Blackbird: a video editor to reduce exposure to coronavirus

Blackbird: a video editor to reduce exposure to coronavirus

Coronavirus may be the reason many want or need to try working remotely, and video editors may have a head start, according to Blackbird, if they use the company’s video editor, made for the cloud.

We’re seeing how current events have spurred a huge amount of thinking and planning about how workforces operate effectively. While many of the changes translate in factories closed, events cancelled and other businesses seeing their productivity reduced, some companies are finding they are required to spend less money on office space, infrastructure and travel.

As Twitter tells its employees to work from home, Amazon, Google, Facebook, Apple and Microsoft have instructed parts of their workforce to work remotely, in turn surging demand for videoconferencing and online meeting services like Zoom.  What began as a rapid response by businesses in China has spread to global hubs, such as Silicon Valley, as a policy to discourage centralized congregations while keeping the economy going.

A live webinar for companies

As ProVideo Coalition noted before, the COVID-19 outbreak has accelerated a long term trend of flexible and more sustainable home and remote working. This has resulted in a significant rise in the use of virtual meetings and demonstrated the efficiency gains this flexible working brings, as everything from conferences to commerce is re-thought.

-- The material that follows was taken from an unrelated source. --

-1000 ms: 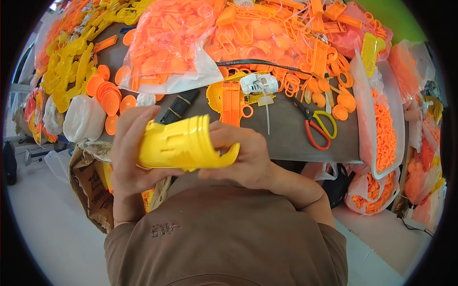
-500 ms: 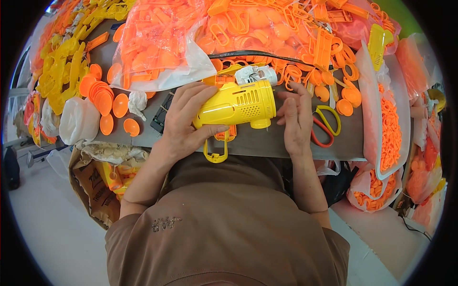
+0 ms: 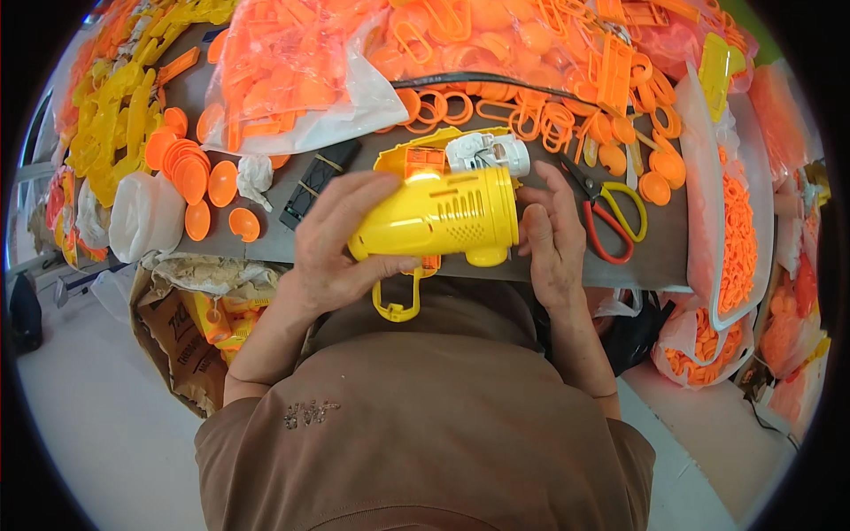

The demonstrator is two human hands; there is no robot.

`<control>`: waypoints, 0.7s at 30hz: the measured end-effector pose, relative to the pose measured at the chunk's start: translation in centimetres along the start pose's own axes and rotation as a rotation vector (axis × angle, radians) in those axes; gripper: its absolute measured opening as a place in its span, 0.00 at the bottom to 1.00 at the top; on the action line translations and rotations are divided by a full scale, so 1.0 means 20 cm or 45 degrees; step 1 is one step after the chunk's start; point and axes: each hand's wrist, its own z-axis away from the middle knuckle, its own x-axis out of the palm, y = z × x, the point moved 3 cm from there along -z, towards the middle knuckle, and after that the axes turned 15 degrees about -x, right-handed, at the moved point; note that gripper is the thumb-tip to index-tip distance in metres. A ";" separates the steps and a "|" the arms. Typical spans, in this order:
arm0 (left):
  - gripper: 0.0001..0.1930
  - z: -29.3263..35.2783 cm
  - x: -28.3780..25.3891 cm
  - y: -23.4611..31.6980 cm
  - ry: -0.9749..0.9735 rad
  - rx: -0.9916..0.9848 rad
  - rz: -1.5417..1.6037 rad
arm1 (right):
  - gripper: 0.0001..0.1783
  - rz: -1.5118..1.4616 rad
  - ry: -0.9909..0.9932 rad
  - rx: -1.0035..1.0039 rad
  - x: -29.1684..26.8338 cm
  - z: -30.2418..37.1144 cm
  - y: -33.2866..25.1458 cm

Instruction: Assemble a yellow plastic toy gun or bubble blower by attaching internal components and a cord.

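My left hand (image 3: pixel 323 243) is wrapped round the left end of a yellow plastic housing (image 3: pixel 425 217), thumb below and fingers on top. Slots and small holes pierce its side, and a short round stub sticks out underneath. Beside its right end is my right hand (image 3: pixel 556 234), fingers apart and curved; contact with the rim cannot be made out. Behind the housing lies a white mechanism part (image 3: pixel 496 153) next to an orange piece (image 3: pixel 425 160), on another yellow shell partly hidden. A yellow loop handle (image 3: pixel 397 311) hangs below at the table's near edge.
Scissors (image 3: pixel 598 239) with red and yellow handles lie right of my right hand. A black part (image 3: pixel 319 181) with rubber bands lies behind my left. Orange scoops (image 3: pixel 190 181) are piled left. Bags of orange parts (image 3: pixel 292 80) cover the back; a bin (image 3: pixel 695 195) stands right.
The housing has tipped slightly and shifted a little left and down, still in my left hand. My right hand remains beside its end. The view has shifted, exposing more of the scissors and black part.
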 end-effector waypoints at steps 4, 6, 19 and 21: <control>0.31 -0.11 -0.02 0.01 0.100 -0.046 -0.050 | 0.28 -0.034 0.039 0.072 -0.02 0.01 0.00; 0.30 -0.15 0.01 0.01 0.107 -0.049 -0.070 | 0.29 -0.065 0.059 0.075 -0.02 0.00 0.00; 0.31 -0.17 0.12 0.02 0.030 -0.127 -0.146 | 0.31 -0.186 0.073 0.182 -0.05 -0.01 0.00; 0.31 -0.17 0.12 0.01 0.025 -0.166 -0.103 | 0.30 -0.188 0.058 0.185 -0.05 -0.01 0.00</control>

What’s happening is something we were told the Internet would bring, but that has not happened until now, at least not as some imagined it. In fact, the emergency adoption of remote work appears to contribute to speed up the transformation and this will lead to long-term changes in workforce behavior, according to analysts including Roberta Witty, at research and consulting firm Gartner, as quoted in the Wall Street Journal. The company has a special report – “Overcoming COVID-19 Through Pandemic Preparedness” –  available on its website, and will have a live webinar on March 10, under the title “How Your Business Can Respond to Coronavirus (COVID-19)”.

The one-hour webinar explains participants how to take prudent steps to prepare for pandemics as part of business continuity management. The webinar covers the 10 steps for pandemic preparedness, crisis management solutions, and the power of data and analytics. Hosted by Gartner, the webinar will look at how technology is even more critical for business success in this new epidemic environment.

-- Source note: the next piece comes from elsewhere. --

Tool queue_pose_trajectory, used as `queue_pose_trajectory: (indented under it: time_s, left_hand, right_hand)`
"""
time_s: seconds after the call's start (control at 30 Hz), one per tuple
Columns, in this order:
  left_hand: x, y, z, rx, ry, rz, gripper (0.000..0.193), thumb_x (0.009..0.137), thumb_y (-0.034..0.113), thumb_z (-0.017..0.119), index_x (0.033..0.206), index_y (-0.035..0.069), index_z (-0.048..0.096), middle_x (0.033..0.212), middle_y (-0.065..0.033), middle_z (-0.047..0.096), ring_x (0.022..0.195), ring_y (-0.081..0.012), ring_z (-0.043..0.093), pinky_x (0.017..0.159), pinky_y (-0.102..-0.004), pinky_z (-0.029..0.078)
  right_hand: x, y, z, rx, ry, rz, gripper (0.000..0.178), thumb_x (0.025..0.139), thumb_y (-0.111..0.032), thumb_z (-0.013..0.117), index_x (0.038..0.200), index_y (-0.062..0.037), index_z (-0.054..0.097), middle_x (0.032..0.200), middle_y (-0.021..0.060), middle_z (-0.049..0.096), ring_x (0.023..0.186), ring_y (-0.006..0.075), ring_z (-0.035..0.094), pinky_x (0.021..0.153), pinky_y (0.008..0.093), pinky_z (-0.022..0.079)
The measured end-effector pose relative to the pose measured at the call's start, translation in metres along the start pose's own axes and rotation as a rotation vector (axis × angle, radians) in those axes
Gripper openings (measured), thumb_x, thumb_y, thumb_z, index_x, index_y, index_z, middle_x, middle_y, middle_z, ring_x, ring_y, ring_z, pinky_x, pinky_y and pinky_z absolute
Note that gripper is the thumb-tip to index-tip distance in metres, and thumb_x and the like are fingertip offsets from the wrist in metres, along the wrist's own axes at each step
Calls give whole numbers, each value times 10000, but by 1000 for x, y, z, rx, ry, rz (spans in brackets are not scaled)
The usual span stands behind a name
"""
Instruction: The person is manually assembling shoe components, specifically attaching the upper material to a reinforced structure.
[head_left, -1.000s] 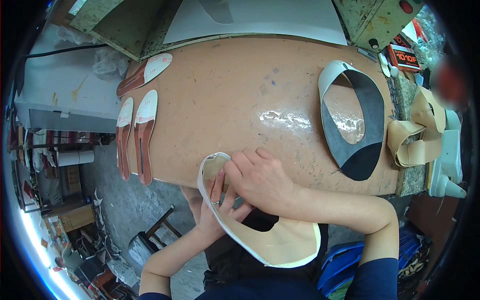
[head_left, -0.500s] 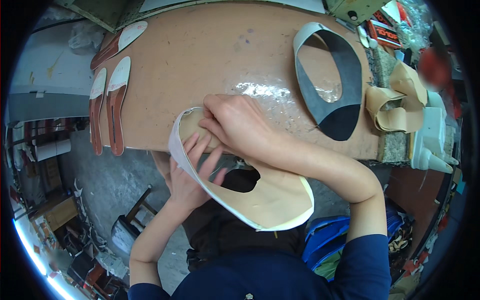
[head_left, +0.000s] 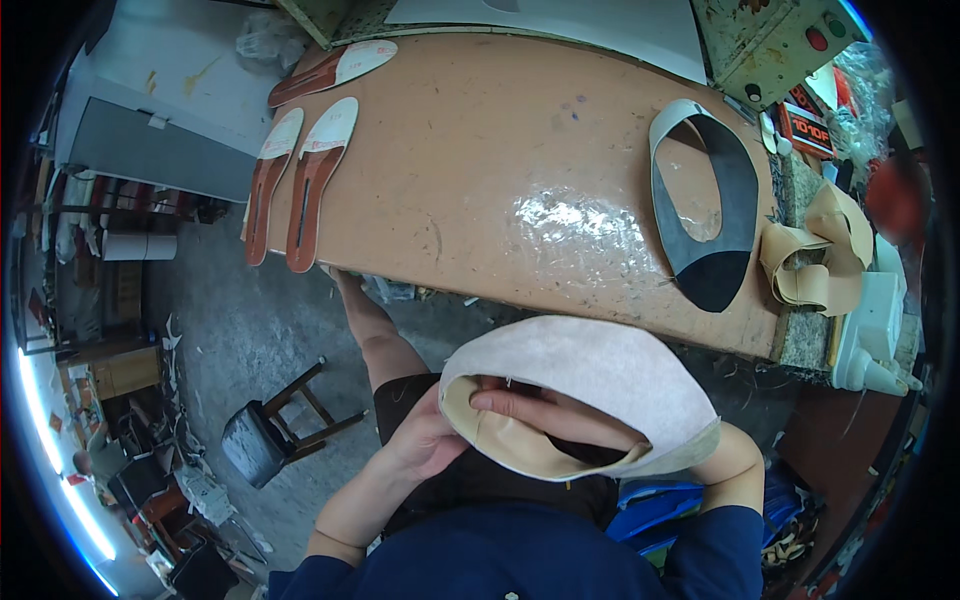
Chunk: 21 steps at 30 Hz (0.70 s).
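Held over my lap, close to the bench's front edge, is a shoe upper (head_left: 570, 350) with a pale, fuzzy face and a smooth beige lining (head_left: 510, 438). My left hand (head_left: 425, 440) is closed on its left, rounded end, with some fingers hidden by the edge. Behind the upper passes my right forearm. Through the upper's opening shows my right hand (head_left: 525, 408), thumb pointing left, closed against the lining at that same end; its other fingertips are mostly hidden.
On the brown bench (head_left: 450, 150) lie several brown-and-white insoles (head_left: 325, 175) at left and a grey-and-black upper (head_left: 735, 190) at right. Beige pieces (head_left: 820, 255) and a white plastic container (head_left: 870, 330) sit beyond. A stool (head_left: 265, 440) stands on the floor at left.
The upper has turned from lining side up to pale face up, and moved right, off the bench edge. My right hand has gone from above it into its opening. The view has shifted.
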<state>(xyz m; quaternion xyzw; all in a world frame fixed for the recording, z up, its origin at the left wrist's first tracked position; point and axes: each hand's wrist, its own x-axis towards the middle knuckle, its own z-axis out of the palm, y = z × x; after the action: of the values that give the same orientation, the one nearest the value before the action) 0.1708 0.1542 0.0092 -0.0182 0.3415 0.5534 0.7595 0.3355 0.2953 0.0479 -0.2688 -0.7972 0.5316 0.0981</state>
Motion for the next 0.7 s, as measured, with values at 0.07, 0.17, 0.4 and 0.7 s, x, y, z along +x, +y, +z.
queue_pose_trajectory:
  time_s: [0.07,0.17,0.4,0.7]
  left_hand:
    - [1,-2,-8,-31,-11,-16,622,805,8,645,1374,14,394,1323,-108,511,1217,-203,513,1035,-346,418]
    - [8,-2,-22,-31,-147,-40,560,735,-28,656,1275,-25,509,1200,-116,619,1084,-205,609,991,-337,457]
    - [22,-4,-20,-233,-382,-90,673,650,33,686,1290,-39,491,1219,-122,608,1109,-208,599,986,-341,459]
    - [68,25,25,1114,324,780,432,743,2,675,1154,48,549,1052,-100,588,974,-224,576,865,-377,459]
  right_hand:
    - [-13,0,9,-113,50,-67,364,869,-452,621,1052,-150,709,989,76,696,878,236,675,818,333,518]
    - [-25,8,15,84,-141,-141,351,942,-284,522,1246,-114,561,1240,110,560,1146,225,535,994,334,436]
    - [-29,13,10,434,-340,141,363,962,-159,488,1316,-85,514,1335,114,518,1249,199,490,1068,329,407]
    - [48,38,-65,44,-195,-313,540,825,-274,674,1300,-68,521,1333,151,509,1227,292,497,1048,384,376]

Blackbird, a video editor for the cloud

According to Blackbird “those working in the professional video production industry have a head start, particularly those able to edit video remotely with Blackbird as easily as if they were on site with their original material”,  because, the company adds, “Blackbird is the only professional video editor available in a browser. Production staff can work with Blackbird from home on Mac or PC with all the editing tools they need – even on bandwidth as low as 2 Mb/s. It’s a genuinely distributed ecosystem meaning that remote production teams can access video fast from any laptop, making it immediately available worldwide.”

Blackbird is, says the team behind the app, “the world’s fastest cloud video editing and publishing platform. Developed from the ground up just for the cloud, Blackbird delivers unbeatable speed, scalability and quality of editing tools and video output. Accessed through any browser, easy to learn and needing only limited bandwidth to use, Blackbird powers significant productivity and efficiency benefits to any enterprise-level organisation working with video.” With Blackbird video content creators can easily edit and publish video from home or anywhere else.

With the current crisis very much a developing story that ProVideo Coalition has covered since February, many more companies in hotspot zones will likely begin considering or enforcing home working. When eventually everything does calm down, we may just find that this global disruptor has accelerated positive changes in the evolution of work.